[Excerpts from a dataset]
◆ ◆ ◆ ◆
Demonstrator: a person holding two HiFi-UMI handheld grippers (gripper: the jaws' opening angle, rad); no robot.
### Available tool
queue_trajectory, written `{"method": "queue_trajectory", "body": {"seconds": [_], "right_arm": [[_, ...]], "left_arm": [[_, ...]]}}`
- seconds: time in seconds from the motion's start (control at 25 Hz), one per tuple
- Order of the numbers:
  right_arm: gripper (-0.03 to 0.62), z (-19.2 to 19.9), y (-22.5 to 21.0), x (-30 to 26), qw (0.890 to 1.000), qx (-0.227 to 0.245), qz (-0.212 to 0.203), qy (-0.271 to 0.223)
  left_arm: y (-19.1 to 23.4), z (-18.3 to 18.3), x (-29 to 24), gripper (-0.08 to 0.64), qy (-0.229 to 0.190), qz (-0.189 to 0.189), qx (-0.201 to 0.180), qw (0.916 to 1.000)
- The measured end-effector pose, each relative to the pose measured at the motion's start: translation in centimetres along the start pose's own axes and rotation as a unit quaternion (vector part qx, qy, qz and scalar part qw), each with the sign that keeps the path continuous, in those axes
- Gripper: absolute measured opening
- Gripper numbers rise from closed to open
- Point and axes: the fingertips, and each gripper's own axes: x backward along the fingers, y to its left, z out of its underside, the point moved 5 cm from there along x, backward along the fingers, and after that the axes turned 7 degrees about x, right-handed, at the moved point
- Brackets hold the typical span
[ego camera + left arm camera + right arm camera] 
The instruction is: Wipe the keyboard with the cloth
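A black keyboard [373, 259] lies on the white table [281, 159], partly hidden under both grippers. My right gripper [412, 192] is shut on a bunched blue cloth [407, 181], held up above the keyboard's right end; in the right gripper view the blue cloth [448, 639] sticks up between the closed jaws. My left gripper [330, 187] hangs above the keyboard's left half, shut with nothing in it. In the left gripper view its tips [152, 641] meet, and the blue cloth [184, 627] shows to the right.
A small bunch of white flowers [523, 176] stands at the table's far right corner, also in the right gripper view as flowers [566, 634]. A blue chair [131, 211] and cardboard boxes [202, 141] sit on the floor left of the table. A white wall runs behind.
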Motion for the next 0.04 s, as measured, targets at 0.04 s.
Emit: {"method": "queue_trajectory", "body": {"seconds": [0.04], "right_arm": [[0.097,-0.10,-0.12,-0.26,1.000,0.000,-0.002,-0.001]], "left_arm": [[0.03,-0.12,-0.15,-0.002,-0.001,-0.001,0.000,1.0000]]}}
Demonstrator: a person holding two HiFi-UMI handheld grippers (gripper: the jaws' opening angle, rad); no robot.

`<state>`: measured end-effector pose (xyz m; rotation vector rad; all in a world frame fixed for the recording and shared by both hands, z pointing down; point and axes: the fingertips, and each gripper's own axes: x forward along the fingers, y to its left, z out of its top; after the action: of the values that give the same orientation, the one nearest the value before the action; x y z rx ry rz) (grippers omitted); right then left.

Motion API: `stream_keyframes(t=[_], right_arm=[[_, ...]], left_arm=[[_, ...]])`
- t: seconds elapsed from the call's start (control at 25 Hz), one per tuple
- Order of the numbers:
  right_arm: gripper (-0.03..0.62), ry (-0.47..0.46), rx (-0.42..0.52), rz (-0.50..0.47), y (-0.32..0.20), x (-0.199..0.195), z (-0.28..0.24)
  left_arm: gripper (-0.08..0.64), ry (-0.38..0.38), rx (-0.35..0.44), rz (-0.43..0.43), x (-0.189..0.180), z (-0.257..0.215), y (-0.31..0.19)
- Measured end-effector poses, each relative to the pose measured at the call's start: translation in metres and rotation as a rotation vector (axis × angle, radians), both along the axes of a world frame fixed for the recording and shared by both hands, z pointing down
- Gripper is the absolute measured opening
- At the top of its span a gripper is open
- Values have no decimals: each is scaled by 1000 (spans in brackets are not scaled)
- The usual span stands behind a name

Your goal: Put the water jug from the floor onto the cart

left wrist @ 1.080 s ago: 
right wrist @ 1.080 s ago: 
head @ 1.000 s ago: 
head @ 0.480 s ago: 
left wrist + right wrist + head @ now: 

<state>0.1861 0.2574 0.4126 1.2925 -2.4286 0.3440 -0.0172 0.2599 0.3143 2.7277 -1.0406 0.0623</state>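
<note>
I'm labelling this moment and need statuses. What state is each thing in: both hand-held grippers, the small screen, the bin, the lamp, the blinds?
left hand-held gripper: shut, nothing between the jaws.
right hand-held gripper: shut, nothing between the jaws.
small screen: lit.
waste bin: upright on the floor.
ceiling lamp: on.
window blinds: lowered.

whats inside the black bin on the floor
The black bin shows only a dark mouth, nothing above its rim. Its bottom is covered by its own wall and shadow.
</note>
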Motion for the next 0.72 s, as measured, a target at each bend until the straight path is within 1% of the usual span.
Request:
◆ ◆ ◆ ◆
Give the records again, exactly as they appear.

Written reply:
Demonstrator: a person holding two HiFi-UMI handheld grippers (gripper: the jaws' opening angle, rad); no robot.
### Available tool
queue_trajectory, written `{"method": "queue_trajectory", "body": {"seconds": [_], "right_arm": [[_, ...]], "left_arm": [[_, ...]]}}`
- seconds: time in seconds from the motion's start (control at 25 Hz), one per tuple
- Order of the numbers:
  right_arm: gripper (-0.03 to 0.62), z (-19.2 to 19.9), y (-22.5 to 21.0), x (-30 to 26), qw (0.890 to 1.000), qx (-0.227 to 0.245), qz (-0.212 to 0.203), qy (-0.271 to 0.223)
  left_arm: y (-19.1 to 23.4), z (-18.3 to 18.3), x (-29 to 24), gripper (-0.08 to 0.64), qy (-0.229 to 0.190), qz (-0.189 to 0.189), qx (-0.201 to 0.180), qw (0.916 to 1.000)
- The measured end-effector pose, each relative to the pose measured at the motion's start: translation in centimetres along the start pose's own axes and rotation as a unit quaternion (vector part qx, qy, qz and scalar part qw), each with the sign that keeps the path continuous, in those axes
- Gripper: absolute measured opening
- Gripper numbers rise from closed to open
- Point and axes: the fingertips, and each gripper's own axes: x backward along the fingers, y to its left, z out of its underside, the point moved 5 cm from there along x, backward along the fingers, and after that the axes turned 7 degrees about x, right-handed, at the moved point
- Brackets hold the typical span
[ego camera + left arm camera + right arm camera] 
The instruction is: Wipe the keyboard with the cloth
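A black keyboard [373, 259] lies on the white table [281, 159], partly hidden under both grippers. My right gripper [412, 192] is shut on a bunched blue cloth [407, 181], held up above the keyboard's right end; in the right gripper view the blue cloth [448, 639] sticks up between the closed jaws. My left gripper [330, 187] hangs above the keyboard's left half, shut with nothing in it. In the left gripper view its tips [152, 641] meet, and the blue cloth [184, 627] shows to the right.
A small bunch of white flowers [523, 176] stands at the table's far right corner, also in the right gripper view as flowers [566, 634]. A blue chair [131, 211] and cardboard boxes [202, 141] sit on the floor left of the table. A white wall runs behind.
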Motion for the next 0.04 s, as measured, targets at 0.04 s.
Emit: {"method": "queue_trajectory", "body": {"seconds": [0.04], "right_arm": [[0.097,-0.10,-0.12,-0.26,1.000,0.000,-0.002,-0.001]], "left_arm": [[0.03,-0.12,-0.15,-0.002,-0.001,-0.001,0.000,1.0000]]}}
Demonstrator: a person holding two HiFi-UMI handheld grippers (gripper: the jaws' opening angle, rad); no robot.

`<state>`: measured end-effector pose (xyz m; rotation vector rad; all in a world frame fixed for the recording and shared by both hands, z pointing down; point and axes: the fingertips, and each gripper's own axes: x forward along the fingers, y to its left, z out of its top; after the action: of the values that give the same orientation, the one nearest the value before the action; x y z rx ry rz) (grippers omitted); right then left.

Motion API: `stream_keyframes(t=[_], right_arm=[[_, ...]], left_arm=[[_, ...]])`
- t: seconds elapsed from the call's start (control at 25 Hz), one per tuple
- Order of the numbers:
  right_arm: gripper (-0.03..0.62), ry (-0.47..0.46), rx (-0.42..0.52), rz (-0.50..0.47), y (-0.32..0.20), x (-0.199..0.195), z (-0.28..0.24)
  left_arm: gripper (-0.08..0.64), ry (-0.38..0.38), rx (-0.35..0.44), rz (-0.43..0.43), x (-0.189..0.180), z (-0.257..0.215), y (-0.31..0.19)
- Measured end-effector poses, each relative to the pose measured at the call's start: translation in metres and rotation as a rotation vector (axis × angle, radians), both along the axes of a world frame fixed for the recording and shared by both hands, z pointing down
- Gripper is the absolute measured opening
- At the top of its span a gripper is open
- Values have no decimals: each is scaled by 1000 (spans in brackets are not scaled)
- The usual span stands behind a name

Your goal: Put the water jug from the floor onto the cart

left wrist @ 1.080 s ago: 
right wrist @ 1.080 s ago: 
head @ 1.000 s ago: 
head @ 0.480 s ago: 
left wrist + right wrist + head @ now: 

<state>0.1861 0.2574 0.4126 1.2925 -2.4286 0.3440 -0.0172 0.2599 0.3143 2.7277 -1.0406 0.0623</state>
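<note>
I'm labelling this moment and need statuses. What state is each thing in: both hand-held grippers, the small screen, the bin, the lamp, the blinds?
left hand-held gripper: shut, nothing between the jaws.
right hand-held gripper: shut, nothing between the jaws.
small screen: lit.
waste bin: upright on the floor.
ceiling lamp: on.
window blinds: lowered.

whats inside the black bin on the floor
The black bin shows only a dark mouth, nothing above its rim. Its bottom is covered by its own wall and shadow.
</note>
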Motion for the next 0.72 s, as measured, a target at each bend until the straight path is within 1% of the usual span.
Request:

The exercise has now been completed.